- Date: 11–17 November
- Edition: 19th
- Surface: Clay
- Location: Montevideo, Uruguay
- Venue: Carrasco Lawn Tennis Club

Champions

Singles
- Tristan Boyer

Doubles
- Guido Andreozzi / Orlando Luz
- ← 2023 · Uruguay Open · 2025 →

= 2024 Uruguay Open =

The 2024 Uruguay Open was a professional tennis tournament played on red clay courts in Montevideo. It was the 19th edition of the tournament which was part of the 2024 ATP Challenger Tour. It took place at the Carrasco Lawn Tennis Club in Montevideo, Uruguay between 11 and 17 November 2024.

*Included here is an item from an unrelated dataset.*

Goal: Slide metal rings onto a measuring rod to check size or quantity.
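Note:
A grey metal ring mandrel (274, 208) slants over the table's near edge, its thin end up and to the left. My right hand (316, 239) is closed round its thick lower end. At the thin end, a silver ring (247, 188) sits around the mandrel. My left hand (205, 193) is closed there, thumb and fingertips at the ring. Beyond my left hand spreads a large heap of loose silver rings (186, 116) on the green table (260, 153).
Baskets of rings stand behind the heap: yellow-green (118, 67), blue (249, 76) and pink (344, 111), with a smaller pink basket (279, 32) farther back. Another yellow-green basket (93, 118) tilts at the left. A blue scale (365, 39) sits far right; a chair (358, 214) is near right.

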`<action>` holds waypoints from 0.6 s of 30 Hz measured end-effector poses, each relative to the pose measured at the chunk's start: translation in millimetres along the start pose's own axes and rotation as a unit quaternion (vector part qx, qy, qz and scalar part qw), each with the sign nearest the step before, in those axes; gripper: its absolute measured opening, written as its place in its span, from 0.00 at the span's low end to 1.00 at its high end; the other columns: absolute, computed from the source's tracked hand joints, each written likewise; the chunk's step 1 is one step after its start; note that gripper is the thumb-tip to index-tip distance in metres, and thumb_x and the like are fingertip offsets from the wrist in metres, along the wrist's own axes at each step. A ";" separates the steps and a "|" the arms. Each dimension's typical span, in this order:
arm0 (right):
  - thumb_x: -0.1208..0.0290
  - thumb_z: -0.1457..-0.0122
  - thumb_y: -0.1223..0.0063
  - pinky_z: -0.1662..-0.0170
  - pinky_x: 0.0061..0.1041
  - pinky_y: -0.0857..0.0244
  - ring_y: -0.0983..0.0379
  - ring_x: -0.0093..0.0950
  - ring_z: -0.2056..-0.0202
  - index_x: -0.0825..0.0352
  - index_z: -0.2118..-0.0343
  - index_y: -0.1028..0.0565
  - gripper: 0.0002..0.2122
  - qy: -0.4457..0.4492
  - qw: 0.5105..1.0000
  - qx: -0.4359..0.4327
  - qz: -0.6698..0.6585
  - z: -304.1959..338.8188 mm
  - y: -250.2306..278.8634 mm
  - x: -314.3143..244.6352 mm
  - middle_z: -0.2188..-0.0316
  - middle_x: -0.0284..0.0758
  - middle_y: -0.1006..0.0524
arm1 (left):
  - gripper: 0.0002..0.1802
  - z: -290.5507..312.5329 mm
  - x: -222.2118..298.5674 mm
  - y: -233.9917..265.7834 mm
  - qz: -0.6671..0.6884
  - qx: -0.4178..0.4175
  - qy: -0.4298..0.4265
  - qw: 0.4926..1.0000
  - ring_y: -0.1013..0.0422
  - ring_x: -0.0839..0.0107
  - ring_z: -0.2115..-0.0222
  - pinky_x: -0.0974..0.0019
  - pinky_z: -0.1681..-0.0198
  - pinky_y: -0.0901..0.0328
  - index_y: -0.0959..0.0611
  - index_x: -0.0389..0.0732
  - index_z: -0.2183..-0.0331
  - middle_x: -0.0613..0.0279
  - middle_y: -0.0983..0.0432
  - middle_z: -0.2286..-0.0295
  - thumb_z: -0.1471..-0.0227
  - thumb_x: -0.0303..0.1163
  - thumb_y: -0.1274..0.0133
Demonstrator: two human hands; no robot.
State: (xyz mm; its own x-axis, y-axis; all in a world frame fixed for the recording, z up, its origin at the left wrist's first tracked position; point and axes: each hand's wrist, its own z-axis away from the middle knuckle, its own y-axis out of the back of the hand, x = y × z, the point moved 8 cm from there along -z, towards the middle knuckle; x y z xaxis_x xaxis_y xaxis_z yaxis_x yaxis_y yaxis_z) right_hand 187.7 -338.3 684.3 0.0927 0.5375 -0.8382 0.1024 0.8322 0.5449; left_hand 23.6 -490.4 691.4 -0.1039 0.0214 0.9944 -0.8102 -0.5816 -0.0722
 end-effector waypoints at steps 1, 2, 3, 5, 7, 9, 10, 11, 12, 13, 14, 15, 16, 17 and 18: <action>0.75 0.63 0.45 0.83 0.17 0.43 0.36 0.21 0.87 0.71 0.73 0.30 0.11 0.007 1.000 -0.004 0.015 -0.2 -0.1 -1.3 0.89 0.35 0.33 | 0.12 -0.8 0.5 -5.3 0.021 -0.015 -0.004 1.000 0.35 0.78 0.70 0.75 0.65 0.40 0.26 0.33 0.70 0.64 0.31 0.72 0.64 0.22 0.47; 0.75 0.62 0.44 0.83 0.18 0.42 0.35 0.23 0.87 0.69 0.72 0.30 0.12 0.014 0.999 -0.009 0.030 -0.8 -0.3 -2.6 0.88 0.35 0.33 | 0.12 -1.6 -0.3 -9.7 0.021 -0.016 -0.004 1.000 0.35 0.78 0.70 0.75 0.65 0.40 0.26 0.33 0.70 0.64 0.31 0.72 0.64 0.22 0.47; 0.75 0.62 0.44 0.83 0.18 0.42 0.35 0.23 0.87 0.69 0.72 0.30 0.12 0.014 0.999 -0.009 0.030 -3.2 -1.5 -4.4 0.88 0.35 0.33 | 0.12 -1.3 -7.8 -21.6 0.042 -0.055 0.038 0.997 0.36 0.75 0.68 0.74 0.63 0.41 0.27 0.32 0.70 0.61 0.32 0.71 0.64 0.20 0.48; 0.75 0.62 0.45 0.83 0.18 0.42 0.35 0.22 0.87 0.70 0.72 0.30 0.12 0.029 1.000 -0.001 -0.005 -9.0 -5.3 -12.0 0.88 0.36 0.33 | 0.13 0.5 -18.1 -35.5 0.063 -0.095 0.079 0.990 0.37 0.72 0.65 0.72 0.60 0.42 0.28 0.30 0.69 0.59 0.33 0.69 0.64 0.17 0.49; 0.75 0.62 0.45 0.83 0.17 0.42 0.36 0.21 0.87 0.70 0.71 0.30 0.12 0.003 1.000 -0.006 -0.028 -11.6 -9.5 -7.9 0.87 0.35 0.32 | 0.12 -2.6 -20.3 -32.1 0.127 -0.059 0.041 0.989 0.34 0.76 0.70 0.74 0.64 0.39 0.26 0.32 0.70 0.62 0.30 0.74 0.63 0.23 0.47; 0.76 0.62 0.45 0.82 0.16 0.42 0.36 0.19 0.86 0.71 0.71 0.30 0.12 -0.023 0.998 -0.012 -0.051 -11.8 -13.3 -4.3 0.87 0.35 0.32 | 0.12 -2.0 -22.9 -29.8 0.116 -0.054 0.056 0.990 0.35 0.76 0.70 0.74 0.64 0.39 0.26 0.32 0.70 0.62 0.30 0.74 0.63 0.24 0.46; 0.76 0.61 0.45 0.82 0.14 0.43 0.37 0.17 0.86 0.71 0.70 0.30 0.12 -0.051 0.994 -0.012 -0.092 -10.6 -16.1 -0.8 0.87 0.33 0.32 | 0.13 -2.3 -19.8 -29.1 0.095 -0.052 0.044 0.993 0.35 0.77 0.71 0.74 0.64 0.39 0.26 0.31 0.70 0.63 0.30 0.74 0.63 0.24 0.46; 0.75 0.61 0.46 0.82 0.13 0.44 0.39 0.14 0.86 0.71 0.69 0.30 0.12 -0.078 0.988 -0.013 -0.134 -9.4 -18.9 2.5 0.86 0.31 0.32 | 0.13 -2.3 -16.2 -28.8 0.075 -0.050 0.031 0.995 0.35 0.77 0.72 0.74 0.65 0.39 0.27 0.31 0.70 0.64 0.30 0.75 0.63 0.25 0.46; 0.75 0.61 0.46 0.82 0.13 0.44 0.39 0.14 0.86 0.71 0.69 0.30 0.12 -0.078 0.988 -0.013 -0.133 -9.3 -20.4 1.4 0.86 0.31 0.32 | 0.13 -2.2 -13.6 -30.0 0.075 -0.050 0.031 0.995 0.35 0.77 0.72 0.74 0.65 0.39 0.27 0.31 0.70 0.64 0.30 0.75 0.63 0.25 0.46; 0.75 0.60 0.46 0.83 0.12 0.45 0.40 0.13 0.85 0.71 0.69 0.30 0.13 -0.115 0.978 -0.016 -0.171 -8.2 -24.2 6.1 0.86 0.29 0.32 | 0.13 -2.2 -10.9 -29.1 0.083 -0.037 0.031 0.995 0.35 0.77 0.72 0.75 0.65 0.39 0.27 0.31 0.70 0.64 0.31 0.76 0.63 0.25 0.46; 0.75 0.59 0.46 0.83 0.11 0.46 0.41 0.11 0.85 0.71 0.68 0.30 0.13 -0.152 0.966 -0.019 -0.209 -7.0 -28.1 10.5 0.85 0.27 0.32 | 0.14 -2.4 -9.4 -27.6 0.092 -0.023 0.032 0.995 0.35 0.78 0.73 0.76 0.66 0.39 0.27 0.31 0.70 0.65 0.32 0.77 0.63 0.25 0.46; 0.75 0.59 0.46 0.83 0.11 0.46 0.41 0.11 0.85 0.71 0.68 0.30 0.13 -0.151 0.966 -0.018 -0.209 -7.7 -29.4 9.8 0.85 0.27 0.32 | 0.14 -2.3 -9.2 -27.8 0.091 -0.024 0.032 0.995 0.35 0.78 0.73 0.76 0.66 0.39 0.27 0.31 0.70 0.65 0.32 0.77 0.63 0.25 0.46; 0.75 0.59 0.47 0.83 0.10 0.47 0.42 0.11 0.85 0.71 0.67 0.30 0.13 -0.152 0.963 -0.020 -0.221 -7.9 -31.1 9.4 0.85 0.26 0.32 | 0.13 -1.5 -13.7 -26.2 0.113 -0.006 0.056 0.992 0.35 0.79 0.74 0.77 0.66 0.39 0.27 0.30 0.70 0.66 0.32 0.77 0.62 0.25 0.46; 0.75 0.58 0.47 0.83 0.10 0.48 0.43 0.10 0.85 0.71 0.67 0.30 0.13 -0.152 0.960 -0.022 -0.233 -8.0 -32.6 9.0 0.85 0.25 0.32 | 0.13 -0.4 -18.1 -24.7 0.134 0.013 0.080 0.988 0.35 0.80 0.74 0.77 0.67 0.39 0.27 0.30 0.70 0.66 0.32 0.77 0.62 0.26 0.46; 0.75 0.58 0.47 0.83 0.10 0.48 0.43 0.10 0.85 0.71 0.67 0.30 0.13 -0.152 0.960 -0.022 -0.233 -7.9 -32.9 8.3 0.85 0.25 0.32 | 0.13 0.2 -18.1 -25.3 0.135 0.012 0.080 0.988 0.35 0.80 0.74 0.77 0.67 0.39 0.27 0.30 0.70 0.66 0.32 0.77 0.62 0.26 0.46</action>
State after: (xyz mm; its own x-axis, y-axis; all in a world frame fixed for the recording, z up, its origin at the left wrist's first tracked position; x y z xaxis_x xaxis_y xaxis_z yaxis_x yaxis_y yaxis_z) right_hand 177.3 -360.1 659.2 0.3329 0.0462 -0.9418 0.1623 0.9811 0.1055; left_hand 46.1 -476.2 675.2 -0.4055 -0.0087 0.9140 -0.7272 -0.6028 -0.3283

==Singles main-draw entrants==

===Seeds===

| Country | Player | Rank^{1} | Seed |
|---|---|---|---|
| ARG | Francisco Comesaña | 99 | 1 |
| BRA | Thiago Monteiro | 100 | 2 |
| ARG | Federico Coria | 103 | 3 |
| ARG | Camilo Ugo Carabelli | 106 | 4 |
| BOL | Hugo Dellien | 125 | 5 |
| ARG | Román Andrés Burruchaga | 131 | 6 |
| ARG | Federico Agustín Gómez | 135 | 7 |
| ARG | Juan Manuel Cerúndolo | 143 | 8 |

- ^{1} Rankings are as of 4 November 2024.

===Other entrants===
The following players received wildcards into the singles main draw:
- URU Joaquín Aguilar Cardozo
- ARG Genaro Alberto Olivieri
- URU Franco Roncadelli

The following players received entry from the qualifying draw:
- BRA Mateus Alves
- ARG Luciano Emanuel Ambrogi
- POR Gastão Elias
- BRA Orlando Luz
- ARG Lautaro Midón
- ARG Gonzalo Villanueva

The following player received entry as a lucky loser:
- BRA Matheus Pucinelli de Almeida

==Champions==

===Singles===

- USA Tristan Boyer def. BOL Hugo Dellien 6–2, 6–4.

===Doubles===

- ARG Guido Andreozzi / BRA Orlando Luz def. ARG Mariano Kestelboim / URU Franco Roncadelli 4–6, 6–3, [10–8].